In [1]:
%reset -f

In [2]:
# One time run.
# ! python -m spacy download en_core_web_sm

## Imports

In [3]:
#from pronto import Ontology
import spacy
from spacy.tokens import Doc, Span, Token
from spacy.matcher import PhraseMatcher
from spacy.util import filter_spans
from spacy.language import Language
from spacy.lang.en import English
from spacy import displacy
import os
import pandas as pd
import json

In [4]:
cols = ['CUI', 'source', 'CURIE', 'name', 'description', 'category']
envoTerms = pd.read_csv(os.path.join('terms', 'envo_termlist.tsv'), sep='\t', low_memory=False, names=cols)
envoTerms = envoTerms.drop(['CUI', 'source','description'], axis=1)
envoTerms.head()

Unnamed: 0,CURIE,name,category
0,CHEBI:25213,metal cation,biolink:ChemicalSubstance
1,CHEBI:25212,metabolite,biolink:ChemicalSubstance
2,CHEBI:25216,metalloporphyrin,biolink:ChemicalSubstance
3,UBERON:0011595,jaw region,biolink:AnatomicalEntity
4,CHEBI:76807,EC 3.5.1.* (non-peptide linear amide C-N hydro...,biolink:ChemicalSubstance


In [5]:
%%time
nlp = spacy.load("en_core_web_sm")
# Set terms and patterns
terms = {}
patterns = []
for curie, name, category in envoTerms.to_records(index=False):
    if name is not None:
        terms[name.lower()] = {'id': curie, 'category': category}
        patterns.append(nlp(name))

CPU times: user 34.1 s, sys: 106 ms, total: 34.3 s
Wall time: 34.3 s


In [6]:
@Language.component('envo_extractor')
def envo_extractor(doc):
    
    matches = matcher(doc)
    
    spans = [Span(doc, start, end, label = 'ENVO') for matchId, start, end in matches]
    
    doc.ents = spans
    
    for i, span in enumerate(spans):
        span._.set("has_envo_ids", True)
        for token in span:
            token._.set("is_envo_term", True)
            token._.set("envo_id", terms[span.text.lower()]["id"])
            token._.set("category", terms[span.text.lower()]["category"])
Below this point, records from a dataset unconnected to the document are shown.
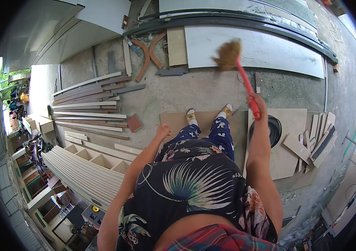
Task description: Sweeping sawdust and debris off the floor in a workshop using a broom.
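My right hand point(258, 105) is wrapped round the red handle of a broom point(247, 83). The broom's brown bristle head point(228, 55) is raised at the far end, over the near edge of a long white panel point(270, 48) as I see it, and slightly blurred. Whether the bristles touch the panel or the floor I cannot tell. My left hand point(163, 131) hangs at my left side, fingers curled in, with nothing visible in it. Below it, a brown board point(171, 119) lies on the floor under my feet.
Long wood strips point(90, 115) lie spread at the left, near curved brown pieces point(144, 56). A slatted white stack point(81, 171) stands at the near left. On the right are a black round basin-like object point(275, 131) and several board offcuts point(307, 146). Dark metal bars point(228, 21) run across the far side.
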A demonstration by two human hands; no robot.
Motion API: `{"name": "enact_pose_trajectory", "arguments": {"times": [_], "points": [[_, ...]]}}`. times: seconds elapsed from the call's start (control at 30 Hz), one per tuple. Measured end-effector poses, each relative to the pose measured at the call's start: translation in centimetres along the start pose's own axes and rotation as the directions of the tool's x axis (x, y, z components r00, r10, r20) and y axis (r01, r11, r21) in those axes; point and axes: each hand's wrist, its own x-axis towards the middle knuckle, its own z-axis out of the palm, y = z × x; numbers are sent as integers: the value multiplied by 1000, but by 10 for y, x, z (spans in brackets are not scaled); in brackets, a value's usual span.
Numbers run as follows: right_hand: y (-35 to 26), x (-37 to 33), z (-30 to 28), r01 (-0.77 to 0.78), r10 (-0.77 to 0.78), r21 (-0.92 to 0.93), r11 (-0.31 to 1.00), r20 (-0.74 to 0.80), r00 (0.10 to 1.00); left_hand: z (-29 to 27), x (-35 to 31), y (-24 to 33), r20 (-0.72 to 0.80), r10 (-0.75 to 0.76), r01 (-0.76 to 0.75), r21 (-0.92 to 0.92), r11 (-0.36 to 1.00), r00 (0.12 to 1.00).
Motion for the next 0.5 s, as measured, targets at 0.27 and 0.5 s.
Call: {"name": "enact_pose_trajectory", "arguments": {"times": [0.27, 0.5], "points": [[-77, -46, -90, 363, -516, -393, 845, -420, 747, 83, 5, 63, 84, 18, -20, 28, 999, 996], [-18, -148, -65, 106, -172, -414, 904, -124, 977, 137, 9, 132, 185, 146, -179, 178, 968, 972]]}}
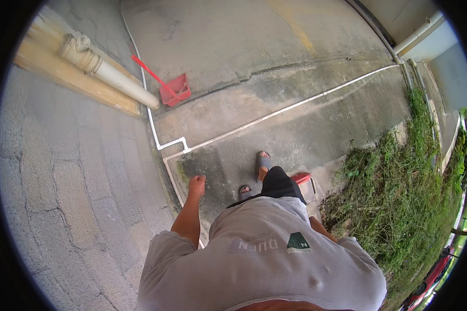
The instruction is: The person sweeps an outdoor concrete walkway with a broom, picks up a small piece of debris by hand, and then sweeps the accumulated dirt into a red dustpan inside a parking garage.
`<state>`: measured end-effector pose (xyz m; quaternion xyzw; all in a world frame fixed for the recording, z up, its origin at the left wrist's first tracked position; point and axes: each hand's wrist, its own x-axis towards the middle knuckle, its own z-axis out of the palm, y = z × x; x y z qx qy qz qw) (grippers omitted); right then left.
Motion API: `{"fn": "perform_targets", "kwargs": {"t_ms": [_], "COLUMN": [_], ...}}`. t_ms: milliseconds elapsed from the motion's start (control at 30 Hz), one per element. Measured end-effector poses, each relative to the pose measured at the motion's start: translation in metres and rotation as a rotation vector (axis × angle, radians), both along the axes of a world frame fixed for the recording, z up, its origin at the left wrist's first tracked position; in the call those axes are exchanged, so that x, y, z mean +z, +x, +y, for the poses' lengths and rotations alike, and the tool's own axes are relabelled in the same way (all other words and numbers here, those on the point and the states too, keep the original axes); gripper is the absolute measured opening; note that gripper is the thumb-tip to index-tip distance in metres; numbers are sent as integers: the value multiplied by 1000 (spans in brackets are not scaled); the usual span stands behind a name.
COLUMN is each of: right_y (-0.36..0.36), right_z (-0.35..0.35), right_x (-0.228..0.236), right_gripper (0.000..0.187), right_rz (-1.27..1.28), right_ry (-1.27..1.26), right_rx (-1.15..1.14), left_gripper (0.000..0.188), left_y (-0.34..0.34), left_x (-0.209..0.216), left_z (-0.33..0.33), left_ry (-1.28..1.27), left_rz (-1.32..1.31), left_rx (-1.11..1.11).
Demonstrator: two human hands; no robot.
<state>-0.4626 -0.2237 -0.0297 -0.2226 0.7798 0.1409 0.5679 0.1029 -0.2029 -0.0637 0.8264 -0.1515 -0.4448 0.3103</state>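
My left hand [196,185] hangs over the concrete beside the block wall, its fingers curled closed with nothing visible in them. My right forearm [320,226] shows only in part at my side; the hand is hidden behind my shirt. A red broom head or brush [301,178] is just beyond my right leg, partly covered by it. I cannot tell whether my right hand holds it. Farther off at the left, a red long-handled dustpan [180,85] stands by the foot of a thick pipe [124,85].
Thin white pipes [275,113] run across the concrete ground and along the stone-block wall [72,197] on the left. Cut weeds and green plants [384,181] lie heaped on the right. A red car [430,277] is at the far lower right.
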Motion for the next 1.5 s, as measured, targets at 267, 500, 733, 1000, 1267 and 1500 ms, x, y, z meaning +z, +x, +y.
{"fn": "perform_targets", "kwargs": {"t_ms": [267, 500, 733, 1000, 1267, 1500], "right_y": [38, 84, 149, 247, 364, 439], "right_z": [-127, -312, -527, -676, -749, -843], "right_x": [8, 49, 58, 50, 125, 192], "right_gripper": [24, 16, 11, 8, 11, 24], "right_rz": [-73, -81, -259, -188, -43, -348], "right_ry": [-7, -136, -471, -461, -163, -543], "right_rx": [-68, -15, -146, -173, -173, 624], "left_gripper": [38, 26, 26, 65, 60, 39], "left_y": [32, 118, 225, 355, 434, 469], "left_x": [-19, 56, 90, 77, 64, 91], "left_z": [-34, -192, -344, -487, -508, -543], "left_ry": [336, -16, -248, -145, 37, -45], "left_rz": [95, -125, -90, -324, -136, -57], "left_rx": [-175, 482, 827, 944, 1265, 1466]}}
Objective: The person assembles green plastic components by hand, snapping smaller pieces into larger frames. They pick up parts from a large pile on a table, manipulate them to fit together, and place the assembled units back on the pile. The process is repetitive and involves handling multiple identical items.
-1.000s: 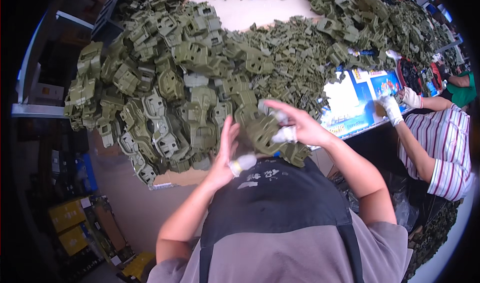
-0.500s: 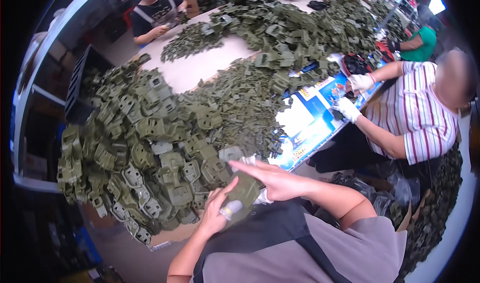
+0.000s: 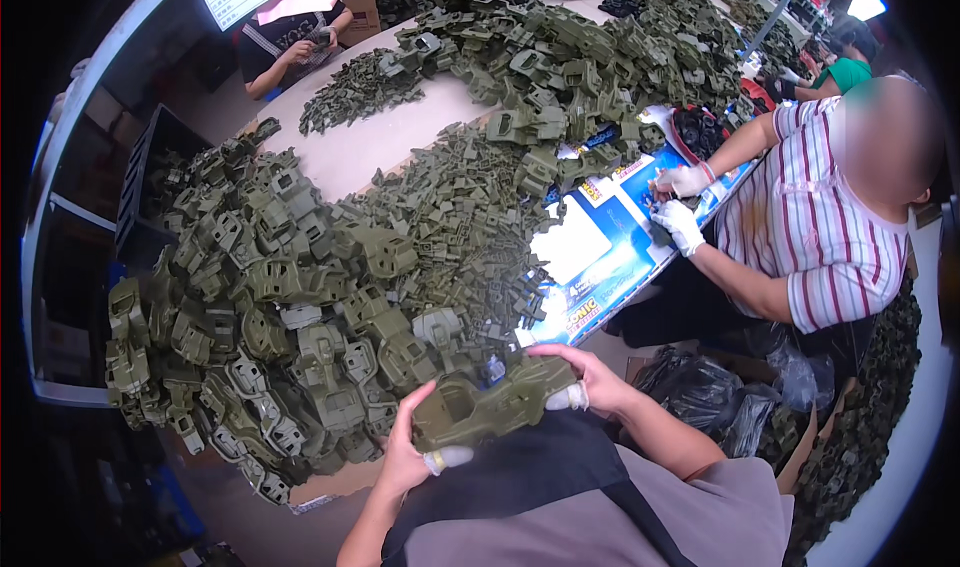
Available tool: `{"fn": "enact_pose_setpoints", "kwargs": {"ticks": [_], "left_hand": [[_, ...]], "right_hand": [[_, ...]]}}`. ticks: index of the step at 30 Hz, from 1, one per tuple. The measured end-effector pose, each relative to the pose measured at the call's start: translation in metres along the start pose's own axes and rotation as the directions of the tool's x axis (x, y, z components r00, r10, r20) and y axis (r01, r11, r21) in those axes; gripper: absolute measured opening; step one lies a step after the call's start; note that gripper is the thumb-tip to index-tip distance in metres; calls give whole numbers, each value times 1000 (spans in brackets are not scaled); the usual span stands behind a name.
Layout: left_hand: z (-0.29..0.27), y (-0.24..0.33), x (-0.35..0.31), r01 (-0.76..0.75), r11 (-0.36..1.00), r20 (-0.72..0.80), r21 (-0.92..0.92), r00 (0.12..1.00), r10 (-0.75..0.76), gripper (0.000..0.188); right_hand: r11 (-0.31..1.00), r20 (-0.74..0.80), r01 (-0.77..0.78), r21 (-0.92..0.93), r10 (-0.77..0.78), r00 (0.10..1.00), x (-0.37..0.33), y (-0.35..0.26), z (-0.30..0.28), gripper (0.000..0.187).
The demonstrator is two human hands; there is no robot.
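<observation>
In front of my apron I hold an olive-green plastic toy vehicle body [image 3: 492, 407], stretched lengthwise between both hands. My left hand [image 3: 407, 455] grips its left end, with a pale covering on the thumb. The right end sits in my right hand [image 3: 598, 385], whose thumb also wears a white covering. An open, box-like hollow shows in the left part of the body. Just beyond it lies a large heap of similar green vehicle bodies [image 3: 330, 367], stacked along the table's near left side. Many small green parts [image 3: 455, 222] are piled to the right of that heap.
A co-worker in a striped shirt [image 3: 800, 217] sits at the right, white-gloved hands over a blue and white printed sheet [image 3: 600, 252]. More green parts [image 3: 560, 57] cover the far table. Plastic bags [image 3: 710, 392] lie below at right. Another person [image 3: 295, 47] works at the far left.
My hands have moved apart to the two ends of the vehicle body, which now lies lengthwise across; before, it was tilted with my right hand flat over it. The view has shifted slightly.
</observation>
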State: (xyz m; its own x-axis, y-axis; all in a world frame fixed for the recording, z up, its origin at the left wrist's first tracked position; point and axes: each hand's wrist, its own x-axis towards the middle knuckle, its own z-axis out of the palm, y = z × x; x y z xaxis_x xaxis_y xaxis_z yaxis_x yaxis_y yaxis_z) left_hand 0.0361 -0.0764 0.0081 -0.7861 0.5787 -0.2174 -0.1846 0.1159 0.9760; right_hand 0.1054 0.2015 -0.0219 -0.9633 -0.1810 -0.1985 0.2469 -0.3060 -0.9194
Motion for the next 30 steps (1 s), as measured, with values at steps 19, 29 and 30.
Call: {"fn": "enact_pose_setpoints", "kwargs": {"ticks": [19, 29, 30], "left_hand": [[10, 10, 88, -163, 980, -478, 118, 855, 200, 100], [-34, -21, 41, 40, 975, -518, 218, 852, 81, 55], [-37, -24, 41, 3, 985, -506, 175, 858, 87, 56]], "right_hand": [[590, 136, 376, -714, -410, 902, 139, -111, -105, 60], [-168, -219, -391, -905, -605, 766, 294, -122, -312, 81], [-209, -245, -479, -852, -650, 719, 292, -120, -312, 81]]}}
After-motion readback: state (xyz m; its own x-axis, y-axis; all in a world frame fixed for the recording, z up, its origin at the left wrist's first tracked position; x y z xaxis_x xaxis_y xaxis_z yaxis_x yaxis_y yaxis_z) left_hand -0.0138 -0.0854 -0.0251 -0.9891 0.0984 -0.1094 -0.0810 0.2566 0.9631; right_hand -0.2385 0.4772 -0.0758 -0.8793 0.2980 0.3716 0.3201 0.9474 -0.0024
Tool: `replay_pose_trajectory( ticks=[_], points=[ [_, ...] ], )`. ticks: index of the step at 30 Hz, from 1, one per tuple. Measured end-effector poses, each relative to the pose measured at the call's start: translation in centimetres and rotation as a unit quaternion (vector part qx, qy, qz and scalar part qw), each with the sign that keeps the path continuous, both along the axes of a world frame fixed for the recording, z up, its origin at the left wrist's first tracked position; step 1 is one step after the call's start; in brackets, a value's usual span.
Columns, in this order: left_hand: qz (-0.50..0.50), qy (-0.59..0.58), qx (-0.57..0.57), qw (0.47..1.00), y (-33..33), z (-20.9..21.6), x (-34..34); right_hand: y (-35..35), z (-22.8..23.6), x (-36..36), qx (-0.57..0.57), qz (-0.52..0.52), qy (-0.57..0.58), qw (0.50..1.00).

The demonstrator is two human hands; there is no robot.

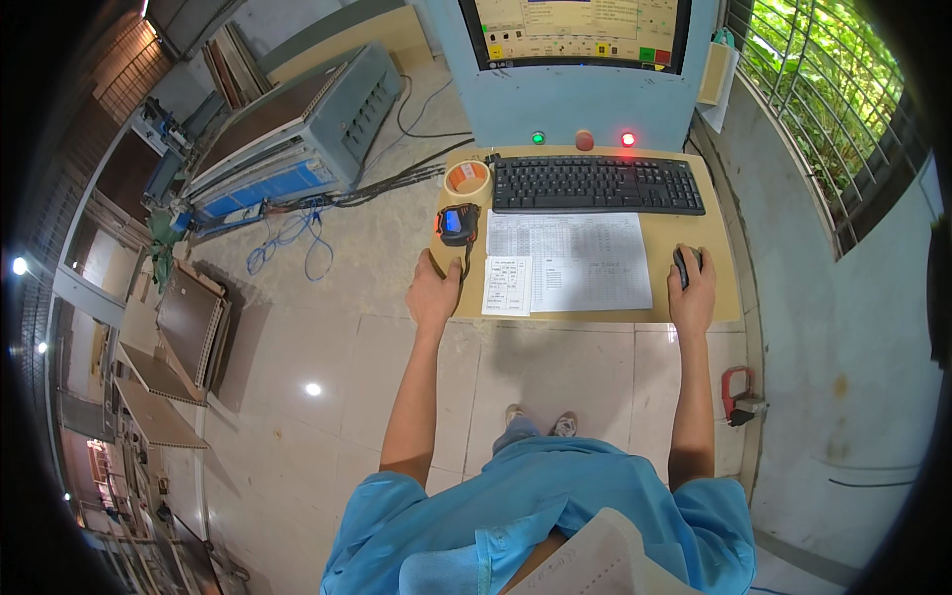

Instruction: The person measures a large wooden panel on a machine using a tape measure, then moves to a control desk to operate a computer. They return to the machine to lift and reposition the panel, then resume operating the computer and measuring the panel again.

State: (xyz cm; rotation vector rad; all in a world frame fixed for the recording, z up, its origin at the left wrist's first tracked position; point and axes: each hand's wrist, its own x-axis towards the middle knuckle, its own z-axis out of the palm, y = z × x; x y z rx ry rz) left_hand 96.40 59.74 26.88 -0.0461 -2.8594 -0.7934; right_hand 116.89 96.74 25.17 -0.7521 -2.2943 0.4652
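Observation:
My right hand [694,296] rests over a black computer mouse [680,270] at the right of a tan desk board [595,316], its fingers curved round it. At the board's left front corner lies my left hand [433,291], thumb and fingers apart, holding nothing that I can see. Just beyond it sits a small black and orange handheld device [457,225] with a lit blue screen and a dark strap. Printed sheets [595,268] lie between my hands, with a smaller white slip [507,286] on top at their left. Behind the sheets is a black keyboard [598,185].
A tape roll [468,178] stands left of the keyboard. Beyond rises a blue cabinet [585,104] with a monitor [580,30], a red button [584,141] and lit lamps. Cables [387,185] run left to a grey-blue machine [288,134]. Right is a wall with a barred window [833,109].

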Motion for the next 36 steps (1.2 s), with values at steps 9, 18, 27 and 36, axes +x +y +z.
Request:
replay_pose_trajectory(
  ticks=[9, 18, 27, 36],
  points=[
    [0.000, 0.003, -0.010, 1.000, -0.02, -0.06, -0.06, -0.01, -0.14, 0.00, -0.002, 0.004, 0.004, 1.000],
    [-0.005, -0.005, -0.004, 1.000, -0.05, 0.12, -0.07, 0.12, -0.21, 0.01, 0.007, 0.006, 0.000, 1.000],
    [-0.003, -0.003, -0.004, 1.000, -0.14, -0.18, -0.26, -0.04, -0.06, 0.03, 0.005, -0.006, 0.004, 1.000],
    [-0.005, -0.017, 0.006, 1.000, -0.03, 0.29, -0.07, -0.10, -0.15, 0.28, 0.013, -0.006, 0.017, 1.000]
  ],
)
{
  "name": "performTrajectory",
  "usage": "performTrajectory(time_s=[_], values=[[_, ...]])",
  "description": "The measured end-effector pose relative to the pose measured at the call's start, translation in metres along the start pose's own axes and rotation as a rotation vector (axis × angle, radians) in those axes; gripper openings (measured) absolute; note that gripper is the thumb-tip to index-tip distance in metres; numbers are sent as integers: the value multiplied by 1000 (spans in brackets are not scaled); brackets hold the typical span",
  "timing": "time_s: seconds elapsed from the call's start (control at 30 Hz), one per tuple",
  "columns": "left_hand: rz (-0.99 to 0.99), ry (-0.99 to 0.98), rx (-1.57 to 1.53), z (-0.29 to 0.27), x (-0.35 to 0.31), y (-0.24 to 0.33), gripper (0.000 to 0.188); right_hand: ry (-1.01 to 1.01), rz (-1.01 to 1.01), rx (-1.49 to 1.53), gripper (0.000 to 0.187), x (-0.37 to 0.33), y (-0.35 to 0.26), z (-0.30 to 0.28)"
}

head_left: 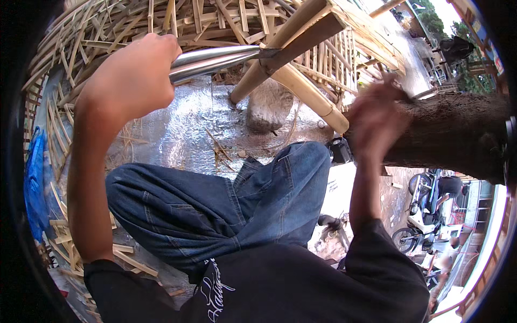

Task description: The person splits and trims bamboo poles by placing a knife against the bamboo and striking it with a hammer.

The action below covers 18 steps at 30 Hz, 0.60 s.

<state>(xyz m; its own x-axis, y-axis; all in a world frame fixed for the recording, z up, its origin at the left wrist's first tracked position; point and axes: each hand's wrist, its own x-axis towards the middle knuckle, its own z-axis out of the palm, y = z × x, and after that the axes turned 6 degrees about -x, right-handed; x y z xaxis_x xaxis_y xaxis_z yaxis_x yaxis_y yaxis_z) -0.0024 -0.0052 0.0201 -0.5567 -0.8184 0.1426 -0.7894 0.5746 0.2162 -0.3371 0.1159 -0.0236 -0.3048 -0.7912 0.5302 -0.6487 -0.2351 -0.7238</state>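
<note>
My left hand [137, 78] is closed in a fist around the shiny silver shaft [218, 59] of a long tool. The shaft narrows to the right and meets a dark, flat, blade-like piece [307, 43]. That piece lies against an upright bamboo pole [247, 83]; whether it cuts into the pole, I cannot tell. Another bamboo length [312, 99] slants down to the right from the crossing. Smeared by motion, my right hand [379, 121] is raised in front of a thick tree trunk [452, 134]. Its fingers are too blurred to show whether they hold anything.
Heaps of split bamboo strips [118, 27] lie ahead and to the left. A stone block [268, 107] sits on the silvery ground sheet [188, 118] before my crossed legs. Blue plastic [36, 183] lies at far left. Motorcycles [420, 215] and a person stand off to the right.
</note>
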Motion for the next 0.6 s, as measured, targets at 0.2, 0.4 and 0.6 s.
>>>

    '''with doc.retokenize() as retokenizer:
        for span in filter_spans(spans):
            retokenizer.merge(span, attrs={"_": {"merged_concept": True}})
            doc._.envo_ids = list(doc._.envo_ids) + [span]'''
    
    return doc

# Setter function for doc level
def has_envo_ids(self, tokens):
    return any([t._.get("is_envo_term") for t in tokens])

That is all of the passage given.